Man hatte es kaum mehr zu hoffen gewagt: Nach einer unruhigen bis hyperaktiven ersten Konzerthälfte fand Simone Kermes doch noch zu sich – und endlich auch zur Musik. Die temperamentvolle Sopranistin, die in der Barockmusikszene seit einigen Jahren Furore macht, kennt man als Stimme ohne Grenzen, die einfach alles wuppt.
All dies schien ihr beim Kissinger Sommer zunächst abhandengekommen zu sein. In einem wild durcheinandergewürfelten Programm von verjazztem Barock bis Schubert, Gershwin und Bernstein war sie 60 Minuten lang völlig außer sich. Sie suchte Halt in Slapstick-Einlagen, nervösen Tänzchen und aufdringlichen Moderationen – und fand ihn nicht. Ob in Nicola Porporas „Alto Giove“ oder Rossinis „Chanson Espagnole“: Die Stimme klang matt, die musikalische Gestaltung wirkte zerfasert und unfokussiert.
Schuberts „Erlkönig“
Im legeren Ambiente des bewirteten Max-Littmann-Saals ließ Schuberts „Erlkönig“ in Kermes' Fassung völlig kalt. Trotz Daniel Heides pianistischer Steilvorlage fiel die berühmte Ballade zu schrill, zu theatralisch und auch äußerlich zu bewegt aus, um ihre Schaurigkeit auch nur aufschimmern zu lassen.
Star der Stunde war zweifellos das Jazztrio „Ensemble Metamorfosi“: Daniel Heide (Klavier), Matthias Eichhorn (Kontrabass) und Jan Roth (Schlagzeug) begleiteten Kermes stets zurückhaltend und delikat. Ohne groß Aufhebens zu machen, trafen sie das Wesen der Musik immer auf den Punkt – besonders schön in den gesangslosen Zwischenspielen nach Bach-Vorlagen und dem Ensemble-Solostück „Intermezzo Metamorfosi“.

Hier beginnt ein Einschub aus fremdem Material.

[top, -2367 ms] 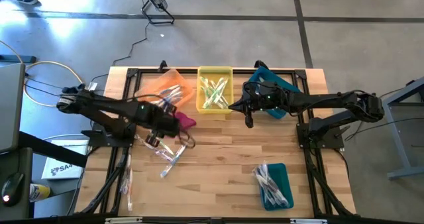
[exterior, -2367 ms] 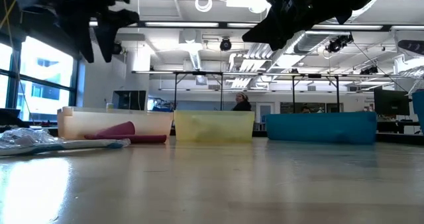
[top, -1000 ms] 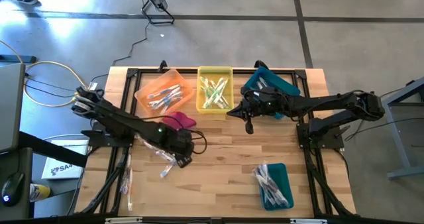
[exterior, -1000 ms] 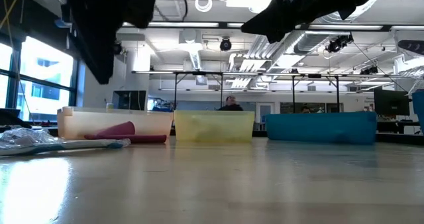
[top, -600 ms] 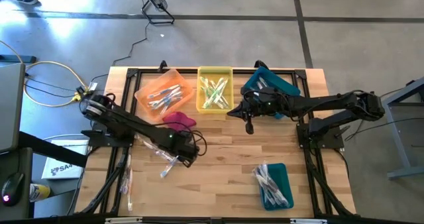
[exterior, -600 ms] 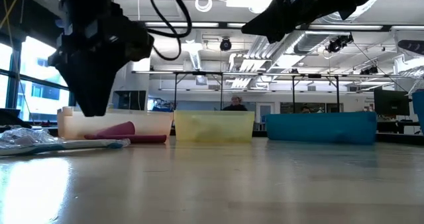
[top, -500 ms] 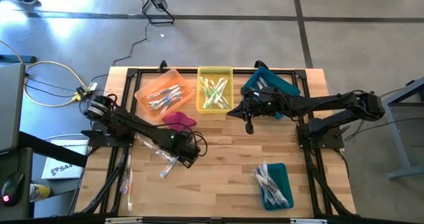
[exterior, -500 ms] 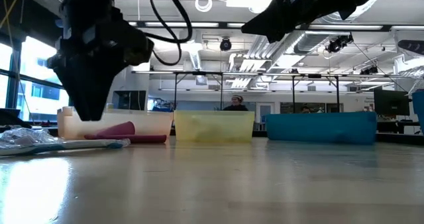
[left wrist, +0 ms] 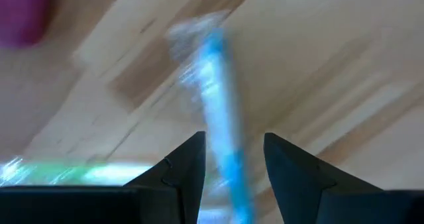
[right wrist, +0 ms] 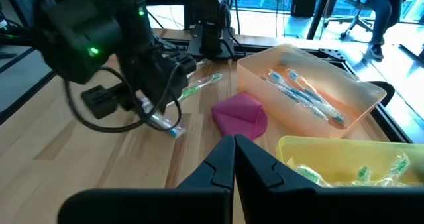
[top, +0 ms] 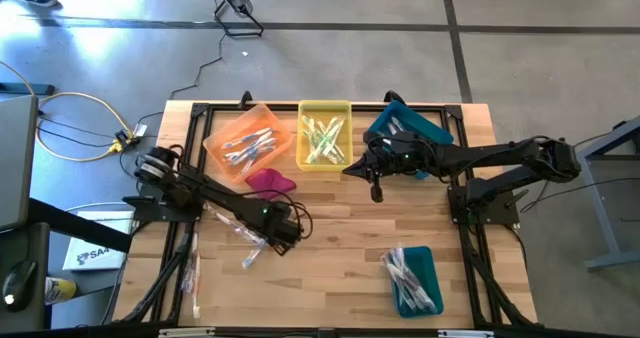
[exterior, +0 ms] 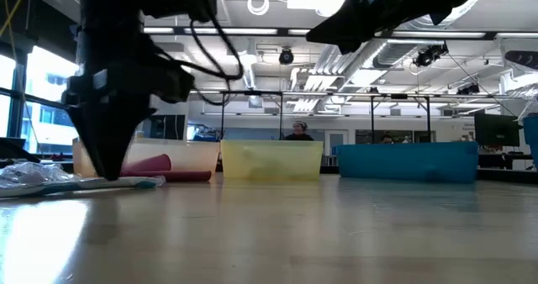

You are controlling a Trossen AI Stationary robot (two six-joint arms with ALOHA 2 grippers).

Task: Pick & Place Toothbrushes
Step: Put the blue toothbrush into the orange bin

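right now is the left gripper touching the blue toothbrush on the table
Cannot tell. In the left wrist view the open left gripper has a finger on each side of the blue toothbrush, but blur hides any contact or gap. The low view shows no more.

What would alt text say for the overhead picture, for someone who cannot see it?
The left gripper reaches down to loose toothbrushes on a wooden table. Orange, yellow and teal bins hold more; the right gripper waits nearby.

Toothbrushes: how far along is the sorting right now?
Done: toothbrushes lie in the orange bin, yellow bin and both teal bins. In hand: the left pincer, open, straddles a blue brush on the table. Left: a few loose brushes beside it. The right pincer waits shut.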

Im zweiten Konzertteil öffnete sich Kermes' Stimme, fand sie zurück zu ihrer eindringlichen Schönheit und Strahlkraft. Nun lüpfte sie die hysterische Maske und drang ein in den Kern der Musik. In Gershwins „Bess, you is my women now“ (im Duett mit Bassbariton Daniel Kotlinski) präsentierte sie nun Linien statt Bruchstücke, Bekenntnisse statt Plattitüden. Diese Steigerung setzte sie fort in Händels berührender Arie „Lascia ch?io pianga“ und Bernsteins „Glitter and be gay“.